Negli ultimi anni il servizio sociale prevede un monte ore settimanale massimo di 4 ore: troppo poco rispetto alla complessità delle situazioni

Quindi c’è un tema di complessità maggiore ma anche di risorse insufficienti.

Malfitana, Monguzzi, Palma: Non solo. In questo modo, per mantenere il monte ore lavorativo di un singolo educatore che mediamente è di 25 ore settimanali, occorre affidargli un numero elevato di situazioni da seguire, 5 o 6. Questo per l’educatore comporta un cambio di setting continuo.
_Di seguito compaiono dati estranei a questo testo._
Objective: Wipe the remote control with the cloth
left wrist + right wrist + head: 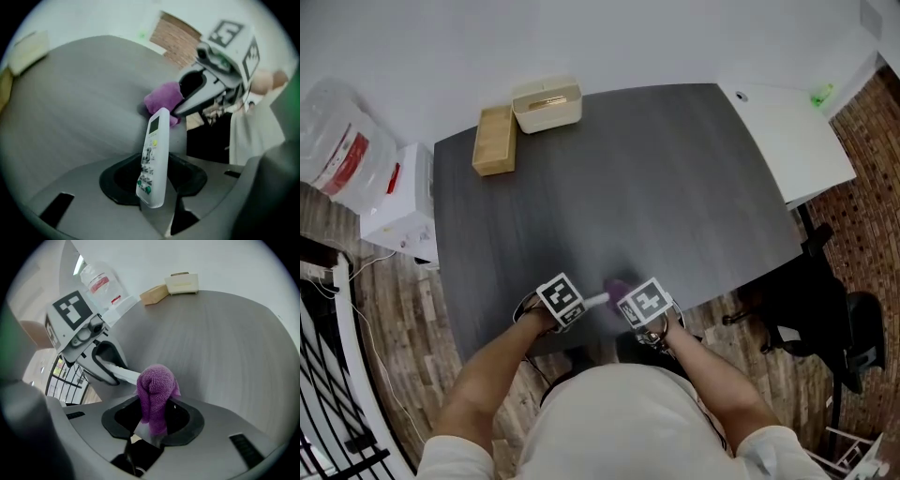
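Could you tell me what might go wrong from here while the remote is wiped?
The left gripper holds the remote only by its lower end, so pressure from the cloth could lever it loose. It is near the edge of the table; a dropped remote might hit the floor.

No legible text or labels.
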Motion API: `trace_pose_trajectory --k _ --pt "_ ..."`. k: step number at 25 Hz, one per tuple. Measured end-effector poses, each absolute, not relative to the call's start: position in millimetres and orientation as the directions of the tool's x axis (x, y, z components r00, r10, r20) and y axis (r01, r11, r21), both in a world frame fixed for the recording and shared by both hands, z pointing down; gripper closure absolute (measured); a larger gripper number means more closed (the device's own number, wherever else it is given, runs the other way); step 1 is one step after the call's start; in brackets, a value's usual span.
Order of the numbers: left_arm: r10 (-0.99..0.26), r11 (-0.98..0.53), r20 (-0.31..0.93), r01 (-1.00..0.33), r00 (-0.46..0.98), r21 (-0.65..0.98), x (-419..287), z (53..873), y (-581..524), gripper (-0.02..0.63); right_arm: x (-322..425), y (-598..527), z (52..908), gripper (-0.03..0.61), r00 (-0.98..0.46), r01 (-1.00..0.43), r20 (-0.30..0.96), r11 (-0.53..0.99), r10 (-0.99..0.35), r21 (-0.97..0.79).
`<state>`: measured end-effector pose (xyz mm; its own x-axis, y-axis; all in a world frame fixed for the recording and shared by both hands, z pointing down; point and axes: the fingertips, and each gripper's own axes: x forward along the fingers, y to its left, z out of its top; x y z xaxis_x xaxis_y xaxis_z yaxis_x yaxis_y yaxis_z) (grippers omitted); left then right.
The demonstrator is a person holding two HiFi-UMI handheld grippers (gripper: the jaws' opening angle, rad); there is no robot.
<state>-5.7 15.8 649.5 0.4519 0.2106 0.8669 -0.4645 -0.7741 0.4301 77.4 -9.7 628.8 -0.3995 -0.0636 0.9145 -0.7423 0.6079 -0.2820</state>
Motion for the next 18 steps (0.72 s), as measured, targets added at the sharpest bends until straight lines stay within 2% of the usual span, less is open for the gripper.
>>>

Per le famiglie è evidente che ci sarebbe bisogno di un tempo maggiore per una gestione efficace. In generale possiamo dire che da ormai diversi anni si assiste ad un progressivo “scivolamento” dei servizi di tutela verso ambiti sempre più riparativi e meno di natura preventiva o di sostegno. La carenza di risorse economiche ha spostato l’intero assetto del regime tutelare verso situazioni sempre più gravi ed esasperate, costringendo famiglie e operatori a lavorare in un clima di continua urgenza e criticità. Non è raro iniziare interventi domiciliari quando il contesto di riferimento lascerebbe invece pensare senza troppe esitazioni ad un collocamento residenziale.

Non è raro iniziare interventi domiciliari quando il contesto di riferimento lascerebbe invece pensare senza troppe esitazioni ad un collocamento residenziale

Che fare?

Malfitana, Monguzzi, Palma: In questi orizzonti di complessità, diventa fondamentale il lavoro che l’educatore può e deve fare con l’intera rete di professionisti che cooperano con il nucleo familiare per provare a trovare nuove opportunità di evoluzione. Ed è importantissimo garantire agli educatori spazi di riflessione sul proprio agire educativo, sia attraverso il confronto con la propria équipe che in spazi di supervisione o in una formazione che dia lettura dei bisogni sociali costantemente rilevati.